_YOUR OBJECTIVE_
Find the line holding "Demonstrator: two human" in the entries below. Give it again exactly, along with every line after it up to and including the line holding "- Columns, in".

Records from a data source
+---+

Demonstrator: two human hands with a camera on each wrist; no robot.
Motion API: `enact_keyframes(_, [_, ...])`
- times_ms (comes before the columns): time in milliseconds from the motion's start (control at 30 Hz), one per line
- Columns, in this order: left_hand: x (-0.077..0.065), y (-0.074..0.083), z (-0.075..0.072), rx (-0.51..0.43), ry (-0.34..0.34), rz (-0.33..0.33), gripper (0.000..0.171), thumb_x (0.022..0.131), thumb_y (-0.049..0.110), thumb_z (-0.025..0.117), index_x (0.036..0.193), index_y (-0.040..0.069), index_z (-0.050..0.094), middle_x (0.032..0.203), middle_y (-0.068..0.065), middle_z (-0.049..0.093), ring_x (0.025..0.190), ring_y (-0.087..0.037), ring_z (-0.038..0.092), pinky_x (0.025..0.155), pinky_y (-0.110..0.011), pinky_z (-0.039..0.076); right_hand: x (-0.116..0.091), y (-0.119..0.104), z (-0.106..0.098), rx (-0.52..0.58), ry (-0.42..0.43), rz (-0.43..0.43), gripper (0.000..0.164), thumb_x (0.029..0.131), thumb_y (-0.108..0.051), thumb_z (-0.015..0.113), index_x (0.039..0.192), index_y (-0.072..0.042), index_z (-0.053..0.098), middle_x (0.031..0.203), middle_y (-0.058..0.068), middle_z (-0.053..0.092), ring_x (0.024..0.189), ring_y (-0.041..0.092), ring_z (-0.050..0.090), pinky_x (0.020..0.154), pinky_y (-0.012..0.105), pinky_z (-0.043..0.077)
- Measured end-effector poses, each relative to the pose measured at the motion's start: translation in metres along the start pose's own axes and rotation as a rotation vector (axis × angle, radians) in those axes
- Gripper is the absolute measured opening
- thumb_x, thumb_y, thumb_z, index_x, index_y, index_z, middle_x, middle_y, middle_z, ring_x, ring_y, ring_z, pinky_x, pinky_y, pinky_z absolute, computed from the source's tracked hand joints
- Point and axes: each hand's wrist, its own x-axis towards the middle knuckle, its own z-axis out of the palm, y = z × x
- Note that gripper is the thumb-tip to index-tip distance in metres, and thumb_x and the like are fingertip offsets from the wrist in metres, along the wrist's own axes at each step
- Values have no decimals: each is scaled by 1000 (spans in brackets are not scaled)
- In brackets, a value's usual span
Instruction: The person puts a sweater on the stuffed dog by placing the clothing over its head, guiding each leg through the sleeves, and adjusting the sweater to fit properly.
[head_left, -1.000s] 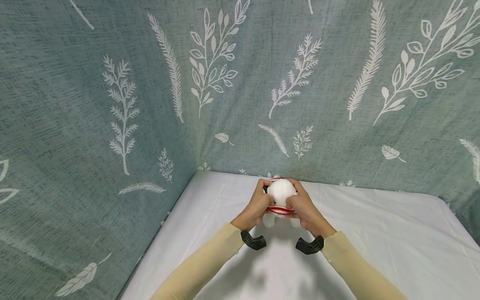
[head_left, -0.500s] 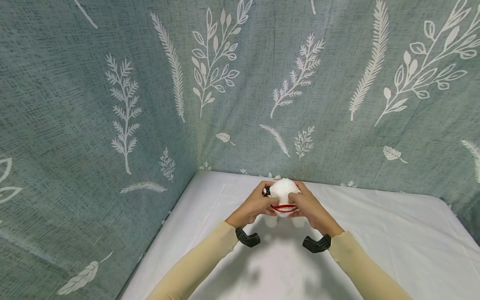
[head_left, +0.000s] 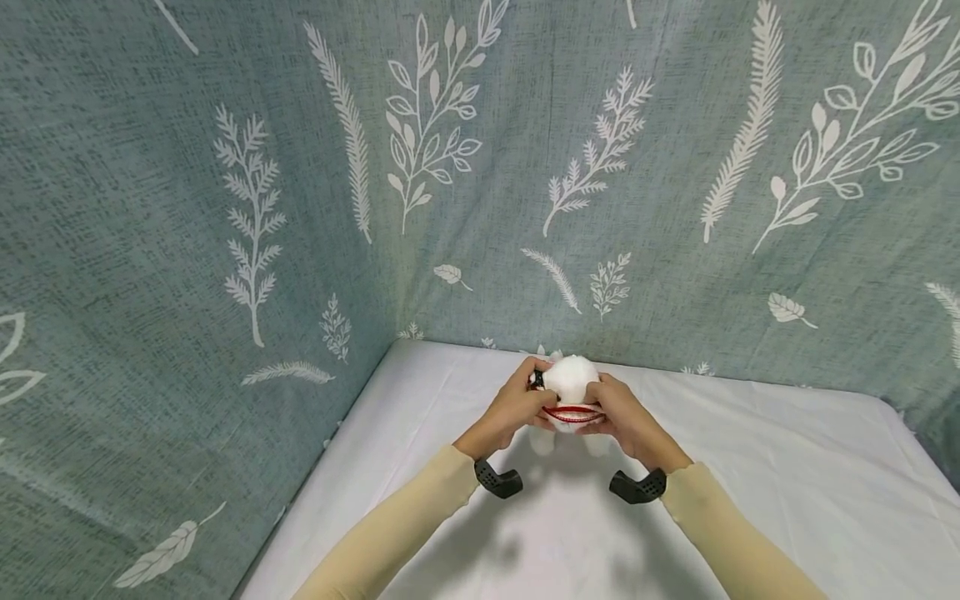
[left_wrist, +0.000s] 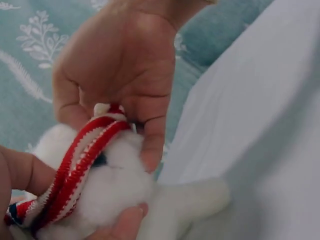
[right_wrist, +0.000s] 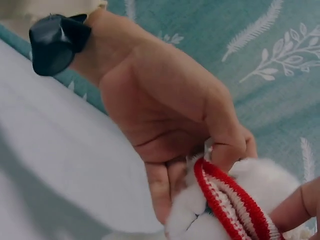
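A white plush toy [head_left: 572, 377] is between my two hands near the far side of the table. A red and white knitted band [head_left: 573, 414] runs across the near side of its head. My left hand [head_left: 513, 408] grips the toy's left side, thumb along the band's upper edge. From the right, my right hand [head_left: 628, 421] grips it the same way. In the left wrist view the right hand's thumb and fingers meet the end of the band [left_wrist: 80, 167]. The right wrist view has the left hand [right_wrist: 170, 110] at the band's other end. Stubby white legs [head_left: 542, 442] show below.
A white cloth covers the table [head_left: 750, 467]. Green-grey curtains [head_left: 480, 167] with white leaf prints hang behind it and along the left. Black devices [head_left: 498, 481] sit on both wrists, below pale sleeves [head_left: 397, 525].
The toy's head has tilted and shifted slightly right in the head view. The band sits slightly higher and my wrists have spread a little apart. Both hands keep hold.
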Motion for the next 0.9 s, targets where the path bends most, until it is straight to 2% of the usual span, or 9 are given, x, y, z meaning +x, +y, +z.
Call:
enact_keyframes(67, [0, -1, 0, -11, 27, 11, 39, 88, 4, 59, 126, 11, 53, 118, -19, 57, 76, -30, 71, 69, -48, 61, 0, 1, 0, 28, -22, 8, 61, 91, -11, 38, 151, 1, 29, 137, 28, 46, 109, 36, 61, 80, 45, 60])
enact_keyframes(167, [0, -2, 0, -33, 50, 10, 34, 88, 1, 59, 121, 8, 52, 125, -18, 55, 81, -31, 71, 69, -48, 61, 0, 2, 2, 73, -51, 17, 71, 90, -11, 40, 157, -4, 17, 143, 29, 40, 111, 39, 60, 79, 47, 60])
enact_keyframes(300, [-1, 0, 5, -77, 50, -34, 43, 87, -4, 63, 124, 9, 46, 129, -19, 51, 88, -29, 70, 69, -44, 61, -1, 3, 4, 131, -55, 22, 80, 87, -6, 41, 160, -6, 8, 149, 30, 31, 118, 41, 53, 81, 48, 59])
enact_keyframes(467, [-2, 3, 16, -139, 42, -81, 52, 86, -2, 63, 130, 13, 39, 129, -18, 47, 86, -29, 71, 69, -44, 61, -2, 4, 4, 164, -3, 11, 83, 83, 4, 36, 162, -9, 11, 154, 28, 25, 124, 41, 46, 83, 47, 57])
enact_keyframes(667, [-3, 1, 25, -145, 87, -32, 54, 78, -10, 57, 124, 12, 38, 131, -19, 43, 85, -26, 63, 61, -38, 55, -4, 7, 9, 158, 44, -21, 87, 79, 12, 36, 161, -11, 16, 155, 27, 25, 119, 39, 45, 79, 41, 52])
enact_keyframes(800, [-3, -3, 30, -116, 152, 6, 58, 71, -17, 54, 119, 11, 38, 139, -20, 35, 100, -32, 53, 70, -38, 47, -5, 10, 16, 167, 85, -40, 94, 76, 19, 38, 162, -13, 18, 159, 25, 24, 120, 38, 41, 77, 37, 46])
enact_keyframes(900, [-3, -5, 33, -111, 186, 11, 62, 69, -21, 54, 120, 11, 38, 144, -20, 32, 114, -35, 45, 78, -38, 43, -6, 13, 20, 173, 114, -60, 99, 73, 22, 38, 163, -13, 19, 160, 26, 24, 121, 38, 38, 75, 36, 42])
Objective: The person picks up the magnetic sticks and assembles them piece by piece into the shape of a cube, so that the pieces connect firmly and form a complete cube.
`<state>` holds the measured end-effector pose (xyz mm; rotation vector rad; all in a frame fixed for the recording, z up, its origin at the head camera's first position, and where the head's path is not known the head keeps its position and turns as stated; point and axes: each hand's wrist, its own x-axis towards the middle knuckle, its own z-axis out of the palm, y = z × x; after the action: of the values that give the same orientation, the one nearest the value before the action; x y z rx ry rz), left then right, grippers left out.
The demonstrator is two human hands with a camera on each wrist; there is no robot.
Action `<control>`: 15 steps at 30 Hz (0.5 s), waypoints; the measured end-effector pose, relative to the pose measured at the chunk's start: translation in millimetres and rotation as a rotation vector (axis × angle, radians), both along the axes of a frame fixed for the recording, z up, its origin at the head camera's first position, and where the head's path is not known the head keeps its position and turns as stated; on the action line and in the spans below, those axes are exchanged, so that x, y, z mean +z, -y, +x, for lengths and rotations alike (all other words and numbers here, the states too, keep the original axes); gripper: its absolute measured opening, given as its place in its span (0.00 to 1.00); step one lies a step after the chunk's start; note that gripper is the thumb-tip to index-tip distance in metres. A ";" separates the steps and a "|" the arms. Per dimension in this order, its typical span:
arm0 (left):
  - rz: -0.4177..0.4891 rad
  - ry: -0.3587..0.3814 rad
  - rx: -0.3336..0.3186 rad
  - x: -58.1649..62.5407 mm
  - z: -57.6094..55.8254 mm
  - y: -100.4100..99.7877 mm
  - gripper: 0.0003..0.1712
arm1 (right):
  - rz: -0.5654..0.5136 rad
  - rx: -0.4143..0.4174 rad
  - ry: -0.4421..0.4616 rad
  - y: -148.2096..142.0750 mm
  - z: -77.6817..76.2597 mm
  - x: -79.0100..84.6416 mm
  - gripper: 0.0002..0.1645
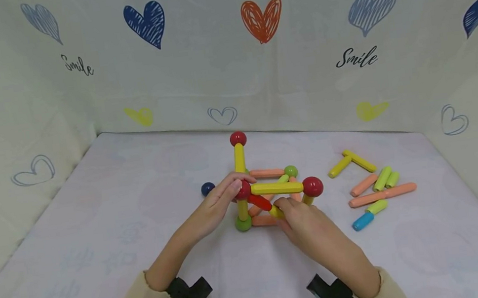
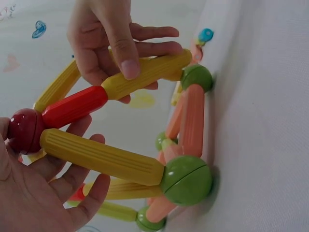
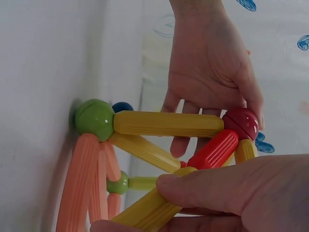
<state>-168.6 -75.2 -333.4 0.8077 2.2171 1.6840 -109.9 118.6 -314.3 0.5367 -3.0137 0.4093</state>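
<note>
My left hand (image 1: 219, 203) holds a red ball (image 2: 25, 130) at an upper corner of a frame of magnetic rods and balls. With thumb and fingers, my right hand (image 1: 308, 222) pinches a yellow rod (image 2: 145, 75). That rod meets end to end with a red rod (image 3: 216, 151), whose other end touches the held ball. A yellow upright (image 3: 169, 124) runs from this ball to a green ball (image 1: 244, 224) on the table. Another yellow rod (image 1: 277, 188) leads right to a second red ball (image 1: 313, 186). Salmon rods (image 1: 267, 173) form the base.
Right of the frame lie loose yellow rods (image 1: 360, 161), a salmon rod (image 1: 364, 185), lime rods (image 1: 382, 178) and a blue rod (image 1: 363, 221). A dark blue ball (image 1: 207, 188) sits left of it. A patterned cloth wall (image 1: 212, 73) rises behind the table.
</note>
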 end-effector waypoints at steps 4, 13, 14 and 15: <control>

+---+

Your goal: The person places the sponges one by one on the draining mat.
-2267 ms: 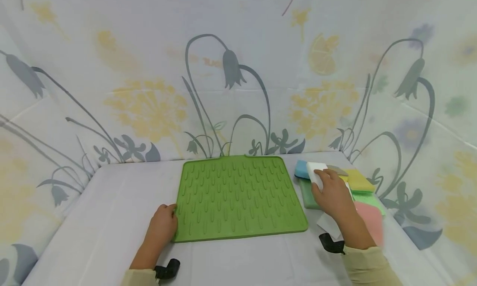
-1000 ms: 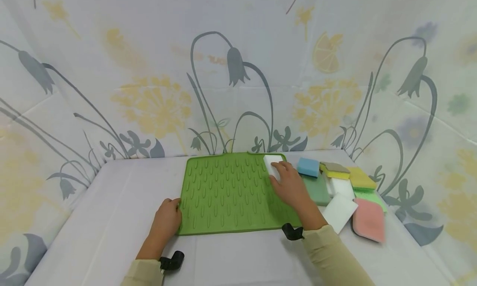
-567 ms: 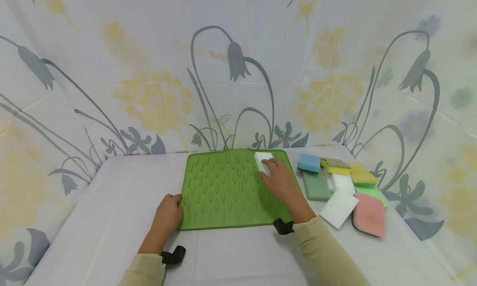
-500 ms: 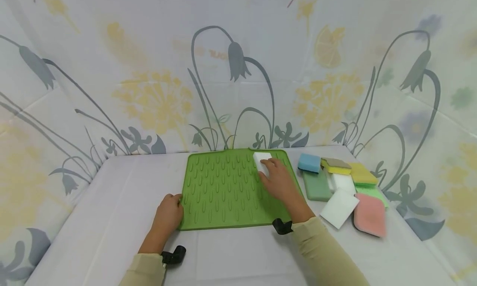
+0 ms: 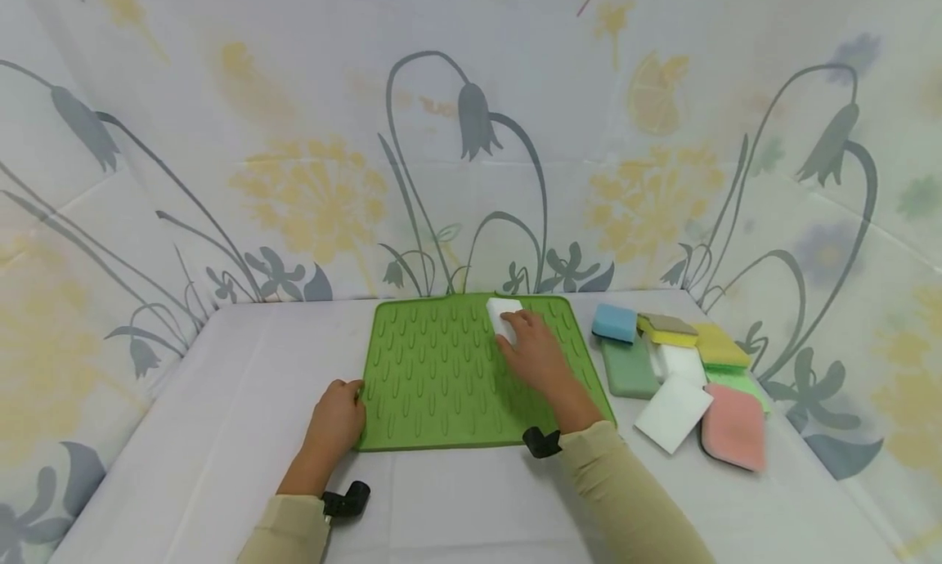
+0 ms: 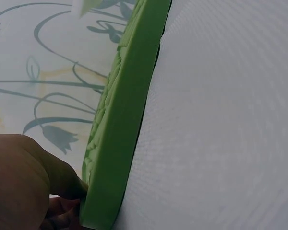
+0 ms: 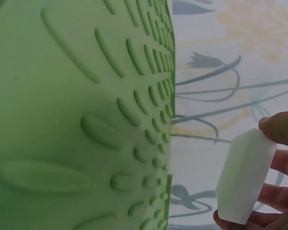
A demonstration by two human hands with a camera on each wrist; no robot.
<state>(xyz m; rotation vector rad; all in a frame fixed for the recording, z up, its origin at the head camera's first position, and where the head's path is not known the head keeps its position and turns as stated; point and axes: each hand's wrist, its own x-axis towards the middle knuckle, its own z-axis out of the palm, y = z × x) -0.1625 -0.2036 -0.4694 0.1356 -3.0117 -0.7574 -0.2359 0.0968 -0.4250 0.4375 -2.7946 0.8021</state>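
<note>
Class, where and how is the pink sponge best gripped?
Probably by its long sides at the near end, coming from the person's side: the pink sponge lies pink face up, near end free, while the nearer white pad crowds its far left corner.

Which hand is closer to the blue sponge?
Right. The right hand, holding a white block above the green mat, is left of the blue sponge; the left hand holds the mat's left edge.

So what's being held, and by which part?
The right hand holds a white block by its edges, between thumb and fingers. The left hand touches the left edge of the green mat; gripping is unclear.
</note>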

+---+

_REPLY TO THE TASK_
Demonstrator: two human hands with a camera on each wrist; no robot.
Motion API: `enact_keyframes(_, [_, ...])`
- times_ms (comes before the columns): time in milliseconds from the motion's start (control at 30 Hz), one per line
- Columns, in this order: left_hand: x (-0.077..0.065), y (-0.074..0.083), z (-0.075..0.072), rx (-0.51..0.43), ry (-0.34..0.34), rz (-0.33..0.33), gripper (0.000..0.171), thumb_x (0.022..0.131), thumb_y (-0.049..0.110), thumb_z (-0.025..0.117), index_x (0.036..0.193), index_y (-0.040..0.069), index_z (-0.050..0.094), middle_x (0.032..0.203), middle_y (-0.068..0.065), middle_z (-0.049..0.093), ring_x (0.025..0.190), ring_y (-0.087..0.037), ring_z (-0.038..0.092), pinky_x (0.025..0.155), pinky_y (-0.110..0.011), pinky_z (-0.039..0.076); right_hand: x (-0.116..0.091), y (-0.119..0.104), z (-0.106..0.098), rx (-0.52..0.58), ry (-0.42..0.43), rz (-0.43..0.43), gripper (0.000..0.164), thumb_x (0.029..0.131), thumb_y (-0.108..0.051), thumb_z (-0.015..0.113), index_x (0.039..0.192), index_y (-0.072..0.042), index_z (-0.053..0.098), middle_x (0.031..0.203), middle_y (-0.058..0.068), middle_z (-0.053..0.092), ring_x (0.024..0.189), ring_y (-0.041..0.092), ring_z (-0.050..0.090), pinky_x (0.020..0.154), pinky_y (-0.012..0.105), pinky_z (-0.043..0.077)

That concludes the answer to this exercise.